Quand la journaliste de SCARLETTE Magazine m’a posé une questions concernant mes inspirations, j’ai répondu du tac au tac sur les couleurs franches, vives et les grands motifs que je retrouve dans le wax.
Mais une fois rentrée chez moi, dans une crise de rangement subite, je me suis retrouvée avec un pot en terre entre les mains. En regardant cet objet, que j’ai sous les yeux depuis de nombreuses années, le passé est revenu et le présent s’est éclairé.
Je devais avoir 14 ou 15 ans et naviguais, grâce à mes parents, dans le milieu des antiquaires et artistes en tout genre.
Un ami de la famille, Manu, antiquaire également, s’était pris de passion pour l’Afrique de l’Ouest où il entreprit de nombreux voyages. Il en rapportait toujours de drôles d’objets, de magnifiques sculptures et, surtout, des histoires fabuleuses.
Je me rappelle du Mali, de ses rencontres en pays Dogon, des villages nichés aux pieds des falaises de Bandiagara, des croyances, des mythes et des légendes…

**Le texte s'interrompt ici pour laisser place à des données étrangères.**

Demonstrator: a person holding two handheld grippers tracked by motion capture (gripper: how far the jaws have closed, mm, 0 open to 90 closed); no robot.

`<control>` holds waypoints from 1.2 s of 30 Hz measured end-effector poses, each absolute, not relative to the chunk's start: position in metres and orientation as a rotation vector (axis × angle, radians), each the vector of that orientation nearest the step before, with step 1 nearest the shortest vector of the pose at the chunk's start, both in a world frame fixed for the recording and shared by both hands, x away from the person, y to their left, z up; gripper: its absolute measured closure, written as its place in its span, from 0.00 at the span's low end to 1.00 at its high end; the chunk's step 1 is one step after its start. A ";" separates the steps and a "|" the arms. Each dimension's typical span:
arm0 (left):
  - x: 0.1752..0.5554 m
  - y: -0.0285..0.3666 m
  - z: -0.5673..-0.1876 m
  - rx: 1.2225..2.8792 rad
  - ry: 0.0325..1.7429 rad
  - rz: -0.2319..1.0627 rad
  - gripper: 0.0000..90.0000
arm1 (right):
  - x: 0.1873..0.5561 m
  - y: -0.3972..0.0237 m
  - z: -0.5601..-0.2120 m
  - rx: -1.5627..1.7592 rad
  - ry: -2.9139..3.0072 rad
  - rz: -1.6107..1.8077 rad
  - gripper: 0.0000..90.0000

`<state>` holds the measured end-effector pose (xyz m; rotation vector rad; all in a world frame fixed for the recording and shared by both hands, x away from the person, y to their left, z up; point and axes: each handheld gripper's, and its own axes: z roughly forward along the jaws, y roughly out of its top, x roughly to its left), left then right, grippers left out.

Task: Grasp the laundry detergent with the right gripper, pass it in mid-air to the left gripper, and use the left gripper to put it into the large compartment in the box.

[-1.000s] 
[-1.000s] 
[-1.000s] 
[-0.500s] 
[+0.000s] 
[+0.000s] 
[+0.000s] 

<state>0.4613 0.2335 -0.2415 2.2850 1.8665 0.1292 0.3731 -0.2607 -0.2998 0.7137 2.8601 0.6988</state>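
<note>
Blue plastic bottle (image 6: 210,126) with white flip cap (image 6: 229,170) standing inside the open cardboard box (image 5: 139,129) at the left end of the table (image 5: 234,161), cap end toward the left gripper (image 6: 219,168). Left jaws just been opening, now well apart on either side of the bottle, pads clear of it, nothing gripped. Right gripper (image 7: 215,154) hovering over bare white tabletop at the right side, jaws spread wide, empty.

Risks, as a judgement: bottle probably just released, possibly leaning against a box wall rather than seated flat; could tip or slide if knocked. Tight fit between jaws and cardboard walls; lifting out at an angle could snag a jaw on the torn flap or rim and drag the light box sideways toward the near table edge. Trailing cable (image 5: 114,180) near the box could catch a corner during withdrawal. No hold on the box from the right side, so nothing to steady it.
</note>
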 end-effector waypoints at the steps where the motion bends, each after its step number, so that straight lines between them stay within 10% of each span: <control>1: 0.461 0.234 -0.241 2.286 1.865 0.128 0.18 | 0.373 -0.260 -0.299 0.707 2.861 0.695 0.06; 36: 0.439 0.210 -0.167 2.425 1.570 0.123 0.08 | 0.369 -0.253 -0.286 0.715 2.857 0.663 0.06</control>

J’avais toujours rêver de l’Afrique, mais à partir de là, je me suis mise à fantasmer le Mali, la Côte d’Ivoire, le Ghana, le Sénégal et tous ces pays aux noms magiques.
J’étais fascinée par ces objets et sculptures venus du fond des âges, dépositaires de sagesses ancestrales, magiques et surréalistes. Ils forcent le respect et nous ramènent aux racines des civilisations et de la terre.
Ce que nous, européens, considérons comme œuvre d’art, est, sur le continent africain, à vocations religieuses ou politiques, sinon possède une fonction utilitaire de la vie quotidienne.
J’ai passé ma vie à rêver cette Afrique authentique. Je me suis vue descendre la fleuve Niger, en pirogue, entre Bamako et Tombouctou, traire les vaches des grands troupeaux Peuls, teindre à l’indigo les cotons blancs, transformer la terre brute en poteries…
Je n’ai jamais pu me rendre dans ces pays qui m’ont tant fait rêver et les évolutions politiques de ces dernières années ne sont pas faites pour me rassurer. Alors aujourd’hui je souhaite garder en moi cette Afrique ancestrale, celle où les êtres humains se contentaient du nécessaire, se soutenaient, se respectaient et où tous croyaient encore à la magie, aux âmes et aux ancêtres…
Ce pot en terre, que j’ai entre mes main, c’est Manu qui me l’a rapporté à cette époque. Il était accompagné d’un wax vert, acheté sur le marché de Bamako.
Ce pot a suivi tous mes déménagements et a, maintenant, sa place dans mon atelier.
Le pagne est resté longtemps à l’état de pagne, de peur de gâcher ce beau tissu, puis un jour il est devenu une jupe, un sac, et, aujourd’hui, se glisse tout les soirs dans mes lectures sous forme de marque page…
Merci à toi, Manu, de m’avoir apporté ce bout d’Afrique que tu as rencontré et d’avoir planté en moi cette petite graine qui, tel le baobab, 30 ans plus tard, donne ses premiers fruits.
» Aller doucement n’empêche pas d’arriver » (proverbe nigérian)
Aujourd’hui, Emmanuel Vimal est, en compagnie de Francesca Berni, à l’origine de SAMARKANDE,
caravansérail d’artistes et d’artisans.